Harvey represented three Peco customers: Maria Povacz, of New Hope, Bucks County; Laura Sunstein Murphy of West Bradford Township, Chester County; and Cynthia Randall and Paul Albrecht, who live in Roxborough.

The PUC, citing the “wide-ranging impact” of the court’s decision, last week issued an order putting a stay on dozens of legal challenges from customers opposed to the meters pending the end of the court fight.

A critical part of the legal argument hinges on Act’s 129′s requirement that utilities “shall furnish” smart meters to customers. The Commonwealth Court, in its Oct. 8 decision, interpreted those words to mean that utilities must offer a smart meter, but it does not “imply that the recipient must take that which is offered.”

Peco, in its legal filing to the Supreme Court, said the term “furnish” is used throughout utility law to describe the services provided by electric companies. It said the Commonwealth Court ruling would arm customers with a veto and “create a patchwork of utility services that must be tailored to the demands and fears of individual customers.”

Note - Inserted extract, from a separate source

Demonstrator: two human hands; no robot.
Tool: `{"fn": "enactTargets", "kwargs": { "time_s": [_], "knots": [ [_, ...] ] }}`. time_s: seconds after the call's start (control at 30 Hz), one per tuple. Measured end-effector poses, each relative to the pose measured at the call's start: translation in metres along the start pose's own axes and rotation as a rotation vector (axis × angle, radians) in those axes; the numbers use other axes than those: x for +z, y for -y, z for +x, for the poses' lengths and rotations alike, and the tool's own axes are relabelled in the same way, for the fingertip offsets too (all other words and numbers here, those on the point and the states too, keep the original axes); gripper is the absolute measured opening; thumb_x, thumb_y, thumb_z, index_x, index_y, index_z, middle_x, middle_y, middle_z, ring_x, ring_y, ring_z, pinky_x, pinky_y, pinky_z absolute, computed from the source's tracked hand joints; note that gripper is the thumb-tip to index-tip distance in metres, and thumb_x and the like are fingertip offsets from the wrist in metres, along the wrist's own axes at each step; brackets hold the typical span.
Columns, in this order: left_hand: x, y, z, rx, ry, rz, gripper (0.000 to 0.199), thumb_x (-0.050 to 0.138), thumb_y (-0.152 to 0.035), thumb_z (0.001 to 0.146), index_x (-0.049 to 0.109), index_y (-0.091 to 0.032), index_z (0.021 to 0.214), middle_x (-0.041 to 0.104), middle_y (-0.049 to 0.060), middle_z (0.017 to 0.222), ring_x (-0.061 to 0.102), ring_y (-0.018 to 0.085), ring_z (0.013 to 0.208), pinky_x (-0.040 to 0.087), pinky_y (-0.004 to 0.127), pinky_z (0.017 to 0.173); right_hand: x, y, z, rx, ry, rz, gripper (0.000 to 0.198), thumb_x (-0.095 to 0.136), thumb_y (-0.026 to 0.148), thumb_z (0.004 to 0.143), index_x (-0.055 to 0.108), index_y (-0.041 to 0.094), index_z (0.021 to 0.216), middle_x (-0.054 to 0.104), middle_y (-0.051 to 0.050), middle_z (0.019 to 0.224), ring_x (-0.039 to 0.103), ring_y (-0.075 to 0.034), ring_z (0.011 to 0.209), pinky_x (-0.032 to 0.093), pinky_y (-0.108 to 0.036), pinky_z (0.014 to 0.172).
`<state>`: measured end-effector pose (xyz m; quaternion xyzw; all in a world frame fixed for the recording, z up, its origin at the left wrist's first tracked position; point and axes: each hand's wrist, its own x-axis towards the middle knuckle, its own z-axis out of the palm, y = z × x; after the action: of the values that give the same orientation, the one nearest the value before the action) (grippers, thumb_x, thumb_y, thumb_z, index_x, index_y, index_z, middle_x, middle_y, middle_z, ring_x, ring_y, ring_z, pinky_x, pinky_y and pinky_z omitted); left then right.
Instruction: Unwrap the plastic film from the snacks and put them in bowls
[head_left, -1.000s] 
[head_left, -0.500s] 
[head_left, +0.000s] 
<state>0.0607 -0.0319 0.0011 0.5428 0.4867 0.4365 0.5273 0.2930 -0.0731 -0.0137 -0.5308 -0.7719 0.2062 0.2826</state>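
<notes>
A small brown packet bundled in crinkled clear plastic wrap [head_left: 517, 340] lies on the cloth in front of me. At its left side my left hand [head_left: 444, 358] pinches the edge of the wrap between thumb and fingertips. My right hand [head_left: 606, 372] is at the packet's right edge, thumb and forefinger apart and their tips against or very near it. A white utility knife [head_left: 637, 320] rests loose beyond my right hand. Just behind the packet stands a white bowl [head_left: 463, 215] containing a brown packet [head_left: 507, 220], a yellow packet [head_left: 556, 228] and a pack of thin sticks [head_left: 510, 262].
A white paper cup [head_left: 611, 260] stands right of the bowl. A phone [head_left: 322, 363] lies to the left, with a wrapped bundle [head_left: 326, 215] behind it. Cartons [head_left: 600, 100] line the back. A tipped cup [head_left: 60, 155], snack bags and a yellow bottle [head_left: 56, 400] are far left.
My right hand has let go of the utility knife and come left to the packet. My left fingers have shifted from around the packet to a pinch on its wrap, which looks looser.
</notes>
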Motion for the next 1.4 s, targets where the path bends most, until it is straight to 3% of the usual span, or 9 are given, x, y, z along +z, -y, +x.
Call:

Six other Commonwealth Court judges heard the case and signed Ceisler’s decision, though two signed a partial dissent in which they appeared to agree with the utilities on the critical opt-out issue, saying that the General Assembly’s intent was not ambiguous.

“Smart meters are mandatory in the commonwealth,” wrote Judge J. Andrew Crompton, who was joined by Judge Christine Fizzano Cannon. “There is no opt-out provision.”

They said that if the General Assembly had wished to give customers a veto, they could have done so in 2008 or in any year since. “However, it has not, and it is not this court’s role to create an opt-out provision where none exists statutorily,” they said.